First, we can create safer spaces for Indigenous people who work in the sex trade, regardless of their status (trafficked victim vs. consenting worker). These safer spaces can include space to sleep, change, shower, check in after working or going to a call—all without judgment or fear of being arrested. Second, we can offer to be a safe call for when someone goes out to a party or when someone who works in the sex trade visits a client. Third, we can help keep track of the “bad clients” of those who work in the sex trade, instead of focusing on the actions of the sex trade worker themselves, or we can keep track of the descriptions of those who perpetuate sexual assaults and gender-based violence. Communities can create a response team that does not include law enforcement, but engages with law enforcement only when necessary.
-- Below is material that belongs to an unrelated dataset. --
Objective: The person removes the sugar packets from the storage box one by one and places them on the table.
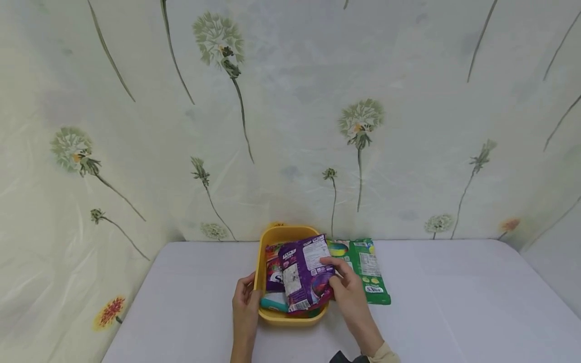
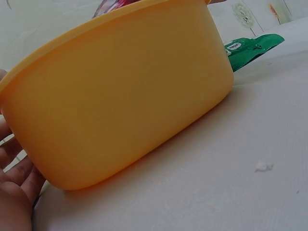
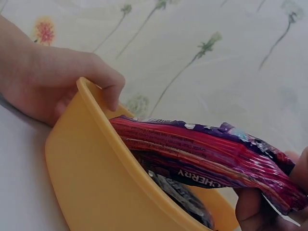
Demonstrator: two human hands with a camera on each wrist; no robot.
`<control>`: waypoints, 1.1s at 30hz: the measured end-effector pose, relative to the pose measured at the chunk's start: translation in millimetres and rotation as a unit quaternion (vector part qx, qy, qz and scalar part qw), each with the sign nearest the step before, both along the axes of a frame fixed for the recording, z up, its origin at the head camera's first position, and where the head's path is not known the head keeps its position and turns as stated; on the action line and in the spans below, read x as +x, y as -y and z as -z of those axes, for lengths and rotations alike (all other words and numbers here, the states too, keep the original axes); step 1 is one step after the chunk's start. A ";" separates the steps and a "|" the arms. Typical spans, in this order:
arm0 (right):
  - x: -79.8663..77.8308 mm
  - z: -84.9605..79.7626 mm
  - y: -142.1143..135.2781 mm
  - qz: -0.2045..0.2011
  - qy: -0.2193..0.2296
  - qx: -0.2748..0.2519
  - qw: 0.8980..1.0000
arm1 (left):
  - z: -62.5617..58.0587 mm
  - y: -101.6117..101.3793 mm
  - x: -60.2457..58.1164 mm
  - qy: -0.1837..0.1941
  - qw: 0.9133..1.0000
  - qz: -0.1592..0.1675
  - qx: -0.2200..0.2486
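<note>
A yellow plastic tub (image 1: 292, 319) stands on the table, its left side gripped by my left hand (image 1: 246, 305). In the right wrist view that hand's thumb (image 3: 113, 91) hooks over the rim. My right hand (image 1: 351, 295) pinches the right edge of a purple candy packet (image 1: 301, 272), thumb on top. This packet tilts over the tub's opening; its pink underside reads "cherry" in the right wrist view. Under it, inside the tub, lie a red and purple packet (image 1: 274, 275) and a teal-edged item (image 1: 274, 302), both partly covered.
Right of the tub, a green packet (image 1: 374, 282) lies on the white table (image 1: 445, 302), partly behind my right hand. A flower-patterned sheet (image 1: 290, 126) hangs along the table's back edge. A small white scrap (image 2: 263, 167) lies near the tub in the left wrist view.
</note>
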State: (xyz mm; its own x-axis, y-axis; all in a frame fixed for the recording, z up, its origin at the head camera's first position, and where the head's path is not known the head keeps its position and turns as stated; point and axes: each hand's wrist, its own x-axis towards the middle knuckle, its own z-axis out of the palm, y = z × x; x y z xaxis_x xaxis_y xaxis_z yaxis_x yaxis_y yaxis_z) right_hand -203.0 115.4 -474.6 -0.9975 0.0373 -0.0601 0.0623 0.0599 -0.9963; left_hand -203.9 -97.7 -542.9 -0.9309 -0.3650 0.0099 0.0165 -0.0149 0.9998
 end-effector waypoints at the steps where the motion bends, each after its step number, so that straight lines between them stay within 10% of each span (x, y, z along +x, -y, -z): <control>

When people ask for help, ask them what that help looks like for that person in both the short and long term. Communities should acknowledge that sex trade workers have a solid understanding of how exploitation takes place, and sex trade workers usually build connections to help keep themselves safe when working alone or in groups. Also, communities can include sex trade workers in building community responses surrounding man camps.
Communities should understand that not all offers to help are genuine and that help should take place on the terms—without judgment—of the person who needs help. People are their own experts. Finally, in the end, we must also look at how the laws that are enacted purportedly to offer real and tangible support or protection, and we should work to end the criminalization of Indigenous peoples through exploitation of their lands and bodies.
[i] Cooper, A. (2007). The Hanging of Angélique: The Untold Story of Canadian Slavery and the Burning of Old Montréal. University of Georgia Press. (pp 71).
[ii] Smith, L.T. (2012). Decolonizing methodologies: Research and indigenous peoples. London: Zed Books. (pp 92).
[iii] Maracle, L. (1996). I am woman: A native perspective on sociology and feminism. Vancouver, B.C: Press Gang Publishers. (pp. 91).